Comparing Writing to Programming

I was thinking about what to write about this week when it occurred to me to compare writing to programming. There are a number of similarities and differences between them both superficial and fundamental. I will discuss both.

At the most obvious level, both writing and programming involve placing symbols (letters, numbers, punctuation, etc.), either on paper or typing them into a computer. Sometimes you may spend some amount of time planning before you begin but often you just start, knowing that you are going to have to come back later and refine the product.

They both involve placing those symbols within a structure, either words, sentences, and paragraphs for example in the case of writing, or expressions, blocks, functions, and data structures in the case of programming.

Both writing and programming are done for an audience. Writing is done predominantly for human readers, in particular those that are self selected by their expectations of the content of the work. Programming is done predominantly for future programmers to understand how the compiled program works and, equally import, for a computer to translate into a program that can be executed to render some sort of useful computation. The reason that I say programming is predominantly for programmers is that if it were for a machine you might as well enter the primitive machine instructions by hand. Note that one of the programmers that you are writing for is your future self, long after you have forgotten the details of the program that you yourself wrote.

Another similarity between programming and writing is that they both are best done when the writer or programmer is in a state of flow. Flow is a concept that was written about by Mihaly Csikszentmihalyi. It is a state of mind where people are so involved in what they are doing that nothing else seems to matter. For the writer, the words seem to flow onto the page effortlessly. For the programmer, the code appears on the page as if it was already there, waiting to be discovered.

I have experienced this state of flow both while writing and programming. It is one of the most satisfying experiences I’ve ever had. It is the reason that I continue to write and program. But it is not always easy to attain. Csikszentmihalyi has studied the state for years and gives advice on how to attain it in his books but it is sometimes elusive.

The product of writing and programming are somewhat different. A program is a utilitarian artifact, a tool useful to accomplish some task that would be difficult or even impossible without it. At the same time, it is an expression of the programmer’s understanding of the process that comprises the program. When it is well constructed it has an aesthetic appeal that goes beyond it’s function.

A piece of prose has a similar aesthetic but it may lack the utilitarian aspect that one finds associated with a program. That is not to say that some prose is not useful, just that it is not necessary to be useful to be successful as prose.

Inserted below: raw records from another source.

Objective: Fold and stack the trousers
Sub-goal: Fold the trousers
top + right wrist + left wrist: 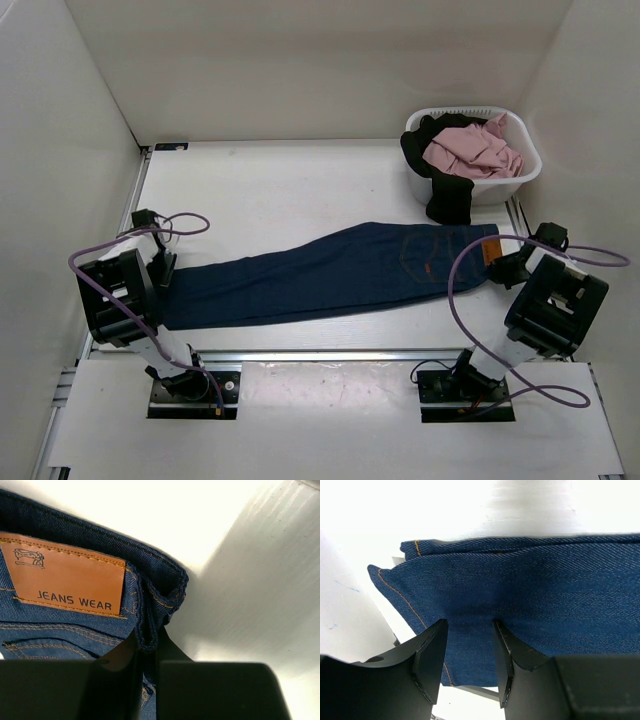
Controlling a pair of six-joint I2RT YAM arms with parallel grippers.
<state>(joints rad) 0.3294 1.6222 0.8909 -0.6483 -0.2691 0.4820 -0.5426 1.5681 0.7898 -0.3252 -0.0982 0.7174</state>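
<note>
The dark navy trousers [330, 275] lie flat and folded lengthwise across the table, legs to the left and waist to the right. My left gripper [165, 268] is at the leg hems. In the left wrist view [470, 625] its jaws stand apart over the denim [530, 580] near the hem. My right gripper [497, 262] is at the waist end. In the right wrist view [147, 640] its jaws are closed on the waistband edge [160, 600], beside a tan leather patch [67, 575].
A white laundry basket [520, 180] stands at the back right holding a pink garment [470, 148] and a black garment [448, 195] that hangs over its front rim. White walls enclose the table. A metal rail [330, 352] runs along the near edge.
</note>
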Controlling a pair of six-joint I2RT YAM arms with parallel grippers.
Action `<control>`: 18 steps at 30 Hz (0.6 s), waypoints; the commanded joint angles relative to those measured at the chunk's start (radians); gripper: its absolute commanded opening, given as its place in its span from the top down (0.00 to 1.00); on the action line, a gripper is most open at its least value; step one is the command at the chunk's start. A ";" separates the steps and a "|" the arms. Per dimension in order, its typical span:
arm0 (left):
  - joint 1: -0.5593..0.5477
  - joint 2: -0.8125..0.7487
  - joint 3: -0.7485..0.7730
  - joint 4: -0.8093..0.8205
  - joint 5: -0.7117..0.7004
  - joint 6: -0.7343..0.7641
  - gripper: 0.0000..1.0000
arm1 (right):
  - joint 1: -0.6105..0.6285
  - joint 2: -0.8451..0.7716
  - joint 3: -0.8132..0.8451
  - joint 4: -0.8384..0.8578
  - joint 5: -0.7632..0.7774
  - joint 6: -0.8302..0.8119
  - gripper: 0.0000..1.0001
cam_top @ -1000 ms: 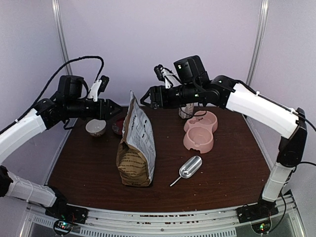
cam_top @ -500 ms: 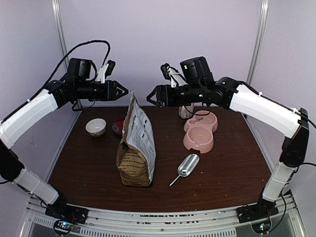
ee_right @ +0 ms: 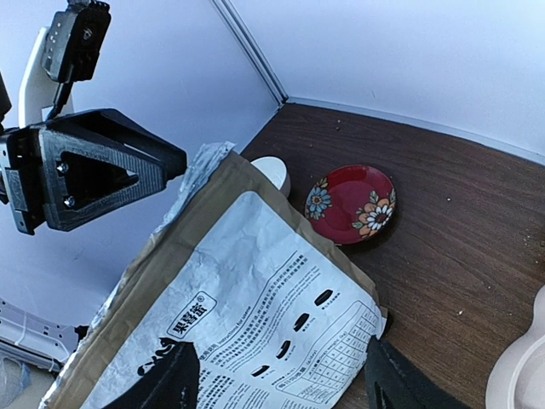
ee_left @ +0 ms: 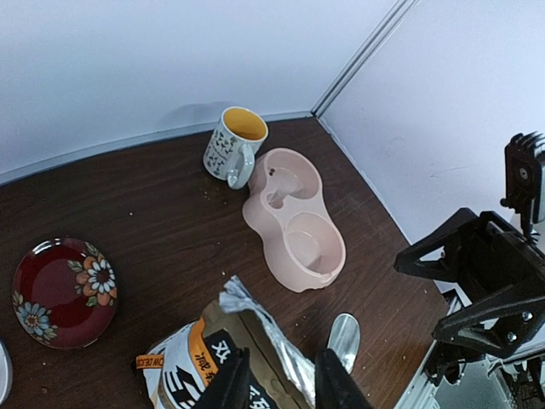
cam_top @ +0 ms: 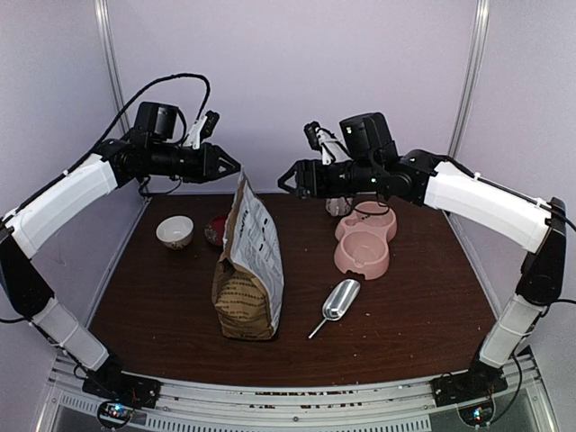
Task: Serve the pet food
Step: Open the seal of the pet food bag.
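The pet food itself is hidden; a tall tan paper bag [cam_top: 247,270] with an orange band and black-white print stands upright mid-table, its foil-lined top crumpled. My left gripper [cam_top: 232,166] hovers just left of and above the bag's top edge. In the left wrist view the left gripper [ee_left: 283,388] has narrow jaws with a gap, and the bag's foil lip [ee_left: 255,315] lies beyond them. My right gripper [cam_top: 286,177] hangs right of the bag top, jaws wide open and empty, facing the bag's printed side [ee_right: 247,290]. A pink double bowl [cam_top: 364,238] sits at the right.
A metal scoop [cam_top: 337,303] lies between the bag and the pink bowl. A patterned mug [ee_left: 234,141] stands behind the bowl. A red flowered saucer [cam_top: 214,229] and a white bowl [cam_top: 175,231] sit left of the bag. Walls close the back and sides.
My left arm has risen and swung right, from beside the white bowl to the bag's top, its jaws narrowing. The right gripper has drifted slightly right.
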 commanded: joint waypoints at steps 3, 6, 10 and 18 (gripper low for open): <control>0.008 0.028 0.038 0.020 0.083 -0.037 0.72 | -0.014 -0.013 -0.022 0.041 -0.023 -0.009 0.32; 0.007 0.033 0.038 0.007 0.088 -0.042 0.74 | -0.022 -0.019 -0.045 0.055 -0.025 -0.003 0.32; 0.008 0.031 0.033 -0.019 0.086 -0.040 0.78 | -0.027 -0.019 -0.060 0.066 -0.028 0.002 0.32; 0.008 -0.008 -0.002 -0.020 0.080 -0.051 0.81 | -0.031 -0.012 -0.074 0.084 -0.044 0.008 0.32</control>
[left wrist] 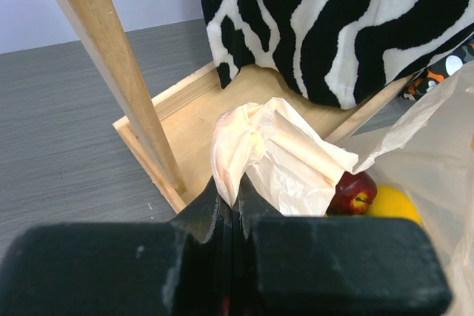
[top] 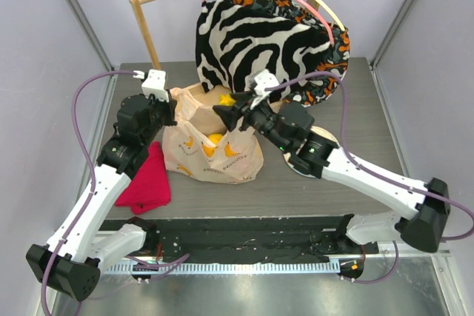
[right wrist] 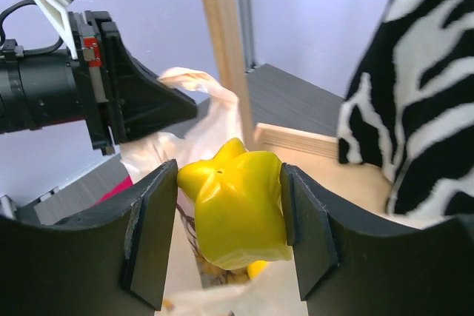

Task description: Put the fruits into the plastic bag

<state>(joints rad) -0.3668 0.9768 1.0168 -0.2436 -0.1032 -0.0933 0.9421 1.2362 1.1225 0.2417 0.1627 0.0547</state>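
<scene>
One glossy yellow ridged fruit (right wrist: 241, 197), clasped between the black fingers of the right gripper (right wrist: 229, 220), above the mouth of the translucent cream plastic bag printed with bananas (top: 211, 157). Two fruits inside: dark red apple (left wrist: 354, 194) touching a round yellow-orange fruit (left wrist: 392, 203). Left gripper (left wrist: 235, 199) clamped on the bag's bunched rim. Bag stands on grey table (top: 326, 183); red cloth (top: 147, 179) just beside, zebra-striped garment (top: 252, 42) behind.

Both arms extended forward, left fingers (left wrist: 209, 218) pinched tight, right fingers (right wrist: 152, 236) clamped.
</scene>
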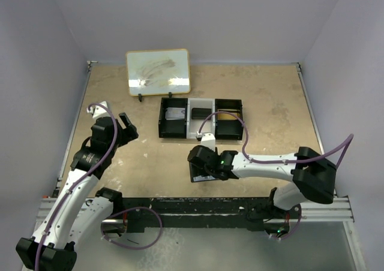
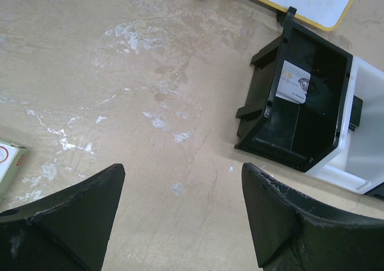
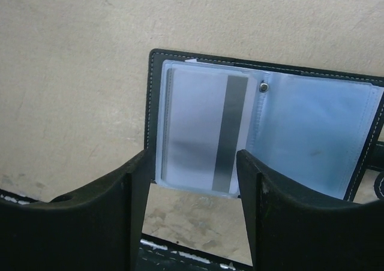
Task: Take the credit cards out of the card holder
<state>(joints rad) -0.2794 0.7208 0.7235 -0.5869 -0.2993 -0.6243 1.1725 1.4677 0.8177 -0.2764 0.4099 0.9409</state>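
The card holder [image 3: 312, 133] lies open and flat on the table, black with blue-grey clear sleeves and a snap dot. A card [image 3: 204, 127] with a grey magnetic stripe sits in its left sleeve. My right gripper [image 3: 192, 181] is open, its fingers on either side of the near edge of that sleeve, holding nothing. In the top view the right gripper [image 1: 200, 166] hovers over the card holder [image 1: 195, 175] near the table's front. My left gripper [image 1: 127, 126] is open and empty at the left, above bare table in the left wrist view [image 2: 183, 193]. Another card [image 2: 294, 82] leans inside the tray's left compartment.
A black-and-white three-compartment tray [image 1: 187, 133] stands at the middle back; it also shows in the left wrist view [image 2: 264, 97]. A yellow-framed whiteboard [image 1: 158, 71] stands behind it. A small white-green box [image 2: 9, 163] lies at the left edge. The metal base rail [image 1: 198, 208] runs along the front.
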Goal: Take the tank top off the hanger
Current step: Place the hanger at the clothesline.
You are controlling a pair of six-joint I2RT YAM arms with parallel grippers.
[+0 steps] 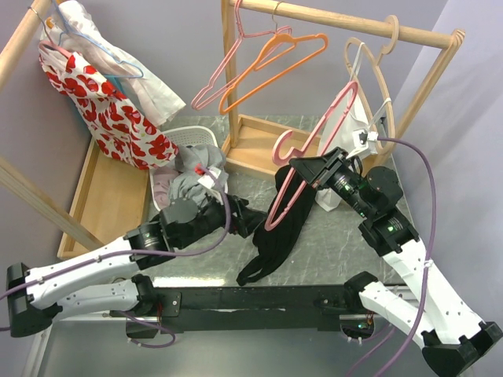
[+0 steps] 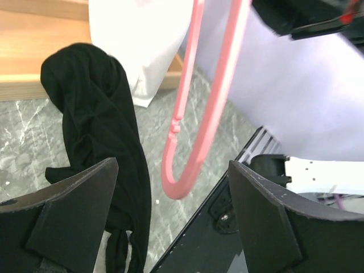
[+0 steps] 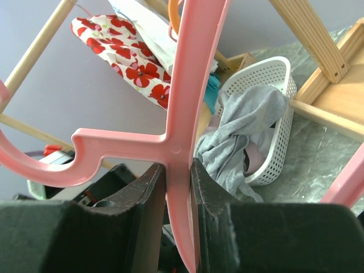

I have made a lot of generalizations here. I must note that not all successful programs or pieces of prose fall strictly into the categories that I have described here. For instance, many programs are written strictly for their function without consideration of the aesthetic aspect they might embody. This is the nature of the economic pressures of commercial programming. It is often the case that attention to the aesthetic aspects of programming yields a product that works better, is easier to maintain, and consequently enjoys a longer span of usefulness.

Similarly, not all pieces of prose are expected to be aesthetic masterpieces. The instruction manual of a kitchen appliance is not expected to be read for its artistic merit. It is expected to be understandable and organized in a fashion that renders it easy to find the information that one is seeking. For that matter, not all fictional writing need rank high in the aesthetic ranks to be entertaining and worthwhile to read.

I will assert that learning to seek that flow state when writing or programming can result in a better product when you are finished. It will also result in a much enhanced creative experience while your are producing it.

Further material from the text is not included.